品貧生活研究所

神奈川県横須賀市汐入町の谷戸(自動車の入れない階段を200段登る)における、「品」と「貧」の共存を目指す生活を研究し、その成果を報告する在野機関。研究所にカフェの併設を目論む。

10月20日「生業を作ろうの会」感慨

採算は考えず、しかし少なくはない資本を投下しての試みは、はじめてのことでした。
不安が付きまとい、終わると安堵して、やって良かったと思う、またやりたい。人が、「一歩踏み出す」ことの定型の感想しか抱かないが、来てくださった方、エールを送ってくださる方に対してやはりまた定型通り、「有り難い」、「感謝」の念が溢れる。

定型の心の動きに驚く自分に、驚く。

【金と移動と時間と】

二桁の方たちが店に来てくれた。特に昼タイムは1人だけかな?と思っていたら7人も来ていただけて、勝手にサプライズに引っかかった気分であった。嬉しいと口数が減る傾向、クセのある私は、嬉しくて、だんまりを決め込んでいた。

何が嬉しいのか?

命をくれるからだ。

時間=命
金=時間=命
移動=金+時間=命命


タイムイズマネー的な話か〜、とは受け取って欲しくないが、遠方から来ていただいた方がほとんどで(栃木、長野、埼玉、千葉)、「あー、今からあんなに遠くに帰るんだな」と思うと、「ありがとう」では、言葉が足りない。「負い」を感じる。いただくお代に交通費は含まれていない。

【負い】
要するに、相手が差し出す、金と時間という、命のかけらに見合うだけのそれをこちらが提供できるか?ということだ。

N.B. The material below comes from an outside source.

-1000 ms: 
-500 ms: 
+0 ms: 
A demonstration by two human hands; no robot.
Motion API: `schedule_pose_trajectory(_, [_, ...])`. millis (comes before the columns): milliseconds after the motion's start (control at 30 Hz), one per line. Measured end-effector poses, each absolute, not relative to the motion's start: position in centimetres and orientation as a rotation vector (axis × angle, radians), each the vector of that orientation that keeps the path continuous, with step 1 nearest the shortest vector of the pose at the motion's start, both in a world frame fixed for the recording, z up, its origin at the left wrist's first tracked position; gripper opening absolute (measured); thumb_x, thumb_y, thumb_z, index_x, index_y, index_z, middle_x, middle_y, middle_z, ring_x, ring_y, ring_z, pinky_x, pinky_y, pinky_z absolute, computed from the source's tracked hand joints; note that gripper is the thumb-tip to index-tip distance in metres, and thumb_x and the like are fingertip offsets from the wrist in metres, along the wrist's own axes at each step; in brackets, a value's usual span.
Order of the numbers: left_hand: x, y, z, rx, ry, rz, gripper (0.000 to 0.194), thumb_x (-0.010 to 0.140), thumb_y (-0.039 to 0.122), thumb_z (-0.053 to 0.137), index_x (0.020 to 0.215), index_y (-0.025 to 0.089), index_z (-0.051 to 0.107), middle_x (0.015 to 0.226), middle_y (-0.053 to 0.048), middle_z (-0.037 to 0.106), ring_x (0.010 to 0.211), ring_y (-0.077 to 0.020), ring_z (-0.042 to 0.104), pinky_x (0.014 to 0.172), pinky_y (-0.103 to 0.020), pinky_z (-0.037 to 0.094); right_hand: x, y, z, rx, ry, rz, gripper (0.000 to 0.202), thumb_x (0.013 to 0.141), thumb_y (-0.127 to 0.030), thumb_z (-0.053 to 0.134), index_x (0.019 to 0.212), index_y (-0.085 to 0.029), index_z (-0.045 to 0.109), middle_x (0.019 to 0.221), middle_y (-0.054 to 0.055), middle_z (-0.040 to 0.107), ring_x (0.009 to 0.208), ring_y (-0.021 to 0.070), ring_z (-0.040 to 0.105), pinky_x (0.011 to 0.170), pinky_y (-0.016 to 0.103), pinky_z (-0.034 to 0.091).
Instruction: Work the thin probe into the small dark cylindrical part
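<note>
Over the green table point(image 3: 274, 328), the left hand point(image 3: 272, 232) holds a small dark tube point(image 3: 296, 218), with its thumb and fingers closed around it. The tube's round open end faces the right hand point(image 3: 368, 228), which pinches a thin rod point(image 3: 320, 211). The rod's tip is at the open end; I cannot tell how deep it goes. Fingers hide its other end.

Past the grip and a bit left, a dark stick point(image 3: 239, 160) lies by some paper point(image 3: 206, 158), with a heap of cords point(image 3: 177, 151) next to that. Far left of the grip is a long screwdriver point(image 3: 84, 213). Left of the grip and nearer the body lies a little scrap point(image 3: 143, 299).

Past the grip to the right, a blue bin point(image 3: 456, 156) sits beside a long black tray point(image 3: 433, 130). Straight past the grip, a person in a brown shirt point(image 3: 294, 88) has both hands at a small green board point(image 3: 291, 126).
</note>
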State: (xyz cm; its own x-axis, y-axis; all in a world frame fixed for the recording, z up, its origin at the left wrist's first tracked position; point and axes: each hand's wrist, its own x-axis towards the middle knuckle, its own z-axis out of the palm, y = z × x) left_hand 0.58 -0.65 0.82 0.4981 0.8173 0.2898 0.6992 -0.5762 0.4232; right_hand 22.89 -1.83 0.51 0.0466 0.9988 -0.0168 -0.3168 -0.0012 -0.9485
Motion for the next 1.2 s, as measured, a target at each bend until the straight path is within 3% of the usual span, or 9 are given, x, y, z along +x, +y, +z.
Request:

今まではその「負い」に頭を悩ませてきた。等価交換の貨幣経済(「負い」の都度清算)のむこうを張る、贈与経済に、関心を持ち、贈与に附随する「負い」をポジティブに貯金しようと意気込み、試し、自分の胃袋のキャパを越え、消化不良を起こしていた。

「負う」こと・貰ってばかりで、はたして自分はどれだけ「返礼」しているのだろうか?答えは、数値化不能だからこそ、苦しもうと思えば苦しく、数値化不能だから、楽にもなれる。

しかし、今回は楽だった。

「負い」に対し、少しは返せたのではないかという、手応えと、それを裏付ける、有り難い言葉をいくつももらったからだ。

特に自分が空気や雰囲気を、読むチカラが低いからか、「言葉」に親和性の強い傾向からか、皆様にいただいたあたたかい「言葉」が、自分に滲み入り。勇気になる。

【まとめ】

人が人に会いに行くとは、なんと、人を勇気づけることだろう。店主たちが、「店」を続ける理由(辞める理由)を少し、カウンターから覗けた気がした。